Do you have any advice on troubleshooting this? Thanks.
–Kris
Specifying vmin
, vmax
, and a matplotlib color (with argument -c
) results in the same error:
#!/bin/bash
fancplot \
-o "test.pdf" \
XII:100000-200000 \
-p square \
-vmin 0 -vmax 0.1 \
--title "6400 bp, XII:100000-200000" \
-c Reds \
08_zoom/MC-2019_Q_WT_repM.standard-rDNA-complete.mcool@6400
/home/kalavatt/miniconda3/envs/fanc_env/bin/fancplot:4: DeprecationWarning: pkg_resources is deprecated as an API. See https://setuptools.pypa.io/en/latest/pkg_resources.html
__import__('pkg_resources').require('fanc==0.9.26')
2023-09-29 13:14:42,151 INFO Using non-interactive backend
2023-09-29 13:14:42,582 INFO Found 1 regions
/fh/fast/tsukiyama_t/grp/tsukiyamalab/kalavatt/2023_rDNA/src/fanc/bin/fancplot:187: UserWarning: There was an error with plot 0, region XII:100000-200000 (Traceback (most recent call last):
File "/fh/fast/tsukiyama_t/grp/tsukiyamalab/kalavatt/2023_rDNA/src/fanc/bin/fancplot", line 170, in __init__
fig, axes = gf.plot(plot_region)
^^^^^^^^^^^^^^^^^^^^
File "/fh/fast/tsukiyama_t/grp/tsukiyamalab/kalavatt/2023_rDNA/src/fanc/fanc/plotting/plotter.py", line 211, in plot
p.plot(r)
File "/fh/fast/tsukiyama_t/grp/tsukiyamalab/kalavatt/2023_rDNA/src/fanc/fanc/plotting/base_plotter.py", line 786, in plot
self._after_plot((x_region, y_region))
File "/fh/fast/tsukiyama_t/grp/tsukiyamalab/kalavatt/2023_rDNA/src/fanc/fanc/plotting/base_plotter.py", line 581, in _after_plot
self.add_colorbar()
File "/fh/fast/tsukiyama_t/grp/tsukiyamalab/kalavatt/2023_rDNA/src/fanc/fanc/plotting/base_plotter.py", line 651, in add_colorbar
self.update_colorbar(vmin=self.vmin, vmax=self.vmax, baseline=baseline)

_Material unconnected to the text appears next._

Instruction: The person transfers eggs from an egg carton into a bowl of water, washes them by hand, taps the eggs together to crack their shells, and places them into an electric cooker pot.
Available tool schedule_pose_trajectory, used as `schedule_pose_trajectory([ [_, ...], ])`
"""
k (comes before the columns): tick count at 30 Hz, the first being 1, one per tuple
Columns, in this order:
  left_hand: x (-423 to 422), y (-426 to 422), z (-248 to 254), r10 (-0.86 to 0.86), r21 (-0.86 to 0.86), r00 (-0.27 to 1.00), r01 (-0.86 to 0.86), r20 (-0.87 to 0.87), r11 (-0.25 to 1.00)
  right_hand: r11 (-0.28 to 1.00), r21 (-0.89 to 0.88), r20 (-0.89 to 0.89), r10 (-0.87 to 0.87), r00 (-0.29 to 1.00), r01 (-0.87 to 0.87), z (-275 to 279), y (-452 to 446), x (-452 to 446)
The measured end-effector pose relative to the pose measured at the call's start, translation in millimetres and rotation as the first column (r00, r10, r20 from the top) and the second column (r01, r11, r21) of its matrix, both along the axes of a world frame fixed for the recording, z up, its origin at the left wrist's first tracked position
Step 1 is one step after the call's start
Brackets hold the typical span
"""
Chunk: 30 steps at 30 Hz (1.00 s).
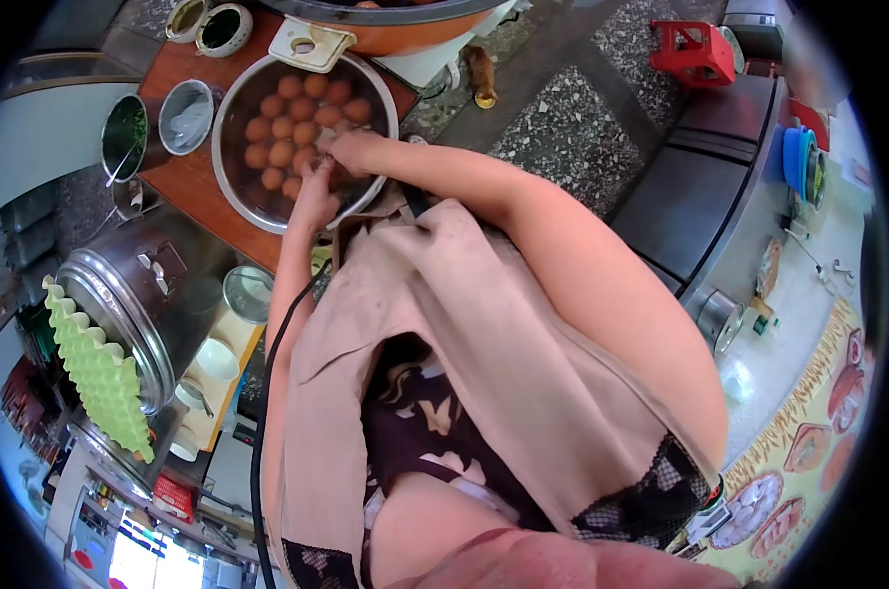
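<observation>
A large steel basin [222,147] of liquid holds several brown eggs [281,128]. Both my hands meet over its near right side, among the eggs. My left hand [315,194] comes in from below, its fingers bent and closed at the liquid's surface. From the right reaches my right hand [352,151], fingers curled down and pressed together close to the left fingertips. Whatever lies between the fingers is hidden by the hands and too small to name. Eggs lie right beside the fingertips.
The basin stands on a brown wooden table [184,191]. Left of it are a bowl with a plastic bag [186,120] and a pot with chopped greens [125,137]. A green egg tray [96,368] leans on a big steel pot [135,294]. A cat [481,74] and red stool [695,54] are on the floor.
</observation>
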<state>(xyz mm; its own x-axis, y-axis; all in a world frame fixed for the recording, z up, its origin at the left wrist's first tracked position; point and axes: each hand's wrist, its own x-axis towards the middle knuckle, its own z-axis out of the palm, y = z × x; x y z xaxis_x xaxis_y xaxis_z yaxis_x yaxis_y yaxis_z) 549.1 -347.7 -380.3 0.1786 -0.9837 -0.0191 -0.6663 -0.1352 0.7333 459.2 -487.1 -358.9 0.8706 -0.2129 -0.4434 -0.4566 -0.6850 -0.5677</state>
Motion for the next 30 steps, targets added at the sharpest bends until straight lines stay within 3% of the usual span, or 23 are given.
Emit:
schedule_pose_trajectory([
  [2, -6, -8, 24, 0.186, 0.234, 0.973, -0.151, -0.135, 0.96, 0.995, 0.022, 0.044, -0.101, 0.994, 0.1, 3, 0, 2],
  [3, -6, -8, 25, 0.187, 0.234, 0.973, -0.153, -0.134, 0.96, 0.996, -0.013, -0.027, -0.092, 0.995, 0.092, 7, 0, 3],
  [5, -6, -10, 29, 0.244, 0.403, 0.966, -0.258, 0.088, 0.878, 0.996, -0.05, -0.098, -0.081, 0.992, 0.077, 13, -1, 4],
  [8, -10, -18, 44, 0.325, 0.451, 0.93, -0.367, 0.172, 0.813, 0.988, -0.031, -0.015, -0.151, 0.988, 0.151, 7, -3, 6],
  [10, 1, -15, 23, 0.418, 0.418, 0.898, -0.434, 0.135, 0.798, 0.973, 0.079, 0.081, -0.221, 0.972, 0.215, -15, -10, 13],
  [12, 12, -8, 11, 0.633, 0.374, 0.744, -0.535, -0.216, 0.757, 0.763, 0.448, -0.138, -0.456, 0.879, 0.466, 10, -16, 12],
  [13, 11, -7, 19, 0.683, 0.279, 0.624, -0.626, -0.379, 0.728, 0.343, 0.768, -0.34, -0.498, 0.798, 0.541, -8, -19, 11],
  [14, 10, -7, 25, 0.711, 0.278, 0.59, -0.66, -0.382, 0.698, 0.178, 0.784, -0.441, -0.514, 0.735, 0.595, 14, -15, 10],
  [16, 11, -11, 37, 0.575, 0.053, 0.452, -0.753, -0.682, 0.655, 0.118, 0.813, -0.468, -0.45, 0.761, 0.57, 31, -7, 8],
  [17, 10, -13, 40, 0.554, 0.031, 0.467, -0.745, -0.689, 0.667, 0.136, 0.811, -0.467, -0.435, 0.769, 0.569, 39, -2, 8],
  [19, 3, -22, 49, 0.505, 0.042, 0.395, -0.755, -0.767, 0.655, 0.041, 0.85, -0.471, -0.39, 0.791, 0.526, 57, 4, 9],
  [22, -3, -32, 69, 0.381, 0.049, 0.291, -0.735, -0.878, 0.676, 0.111, 0.843, -0.419, -0.478, 0.772, 0.526, 85, 5, 12],
  [23, -2, -34, 74, 0.3, 0.099, 0.13, -0.761, -0.945, 0.642, 0.124, 0.843, -0.409, -0.484, 0.773, 0.524, 101, 0, 13],
  [24, 0, -37, 76, 0.205, 0.156, -0.035, -0.774, -0.978, 0.613, 0.211, 0.886, -0.244, -0.543, 0.804, 0.412, 121, -8, 12],
  [25, 9, -29, 63, 0.465, 0.193, 0.232, -0.689, -0.854, 0.698, 0.305, 0.904, -0.073, -0.579, 0.812, 0.299, 141, -20, 12],
  [26, 13, -21, 43, 0.454, 0.183, 0.232, -0.691, -0.86, 0.7, 0.427, 0.855, 0.055, -0.638, 0.768, 0.294, 159, -36, 14],
  [27, 11, -12, 22, 0.52, -0.01, 0.695, -0.604, -0.496, 0.797, 0.578, 0.776, 0.217, -0.621, 0.753, 0.253, 183, -58, 18],
  [28, 8, -7, 13, 0.43, -0.105, 0.901, -0.423, 0.055, 0.9, 0.647, 0.706, 0.325, -0.656, 0.681, 0.287, 198, -79, 24],
  [29, 1, -7, 16, 0.448, 0.005, 0.881, -0.454, 0.151, 0.891, 0.836, 0.462, 0.538, -0.53, 0.655, 0.296, 189, -115, 36],
  [30, -8, -7, 20, 0.453, 0.114, 0.857, -0.49, 0.247, 0.864, 0.906, 0.051, 0.588, -0.367, 0.72, 0.421, 190, -146, 47],
])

File "/fh/fast/tsukiyama_t/grp/tsukiyamalab/kalavatt/2023_rDNA/src/fanc/fanc/plotting/base_plotter.py", line 669, in update_colorbar
self.colorbar.draw_all()
^^^^^^^^^^^^^^^^^^^^^^
AttributeError: 'Colorbar' object has no attribute 'draw_all'
)
warnings.warn("There was an error with plot {}, region {}:{}-{} ({})".format(i, region.chromosome,
2023-09-29 13:14:42,775 WARNING 'Colorbar' object has no attribute 'draw_all'
This should be fixed in the latest available version, 0.9.27
Thank you—updating from 0.9.26
(pip
install of git clone http://www.github.com/vaquerizaslab/fanc
) to 0.9.27
(pip
install of file posted here) resolved the issue. Closing now.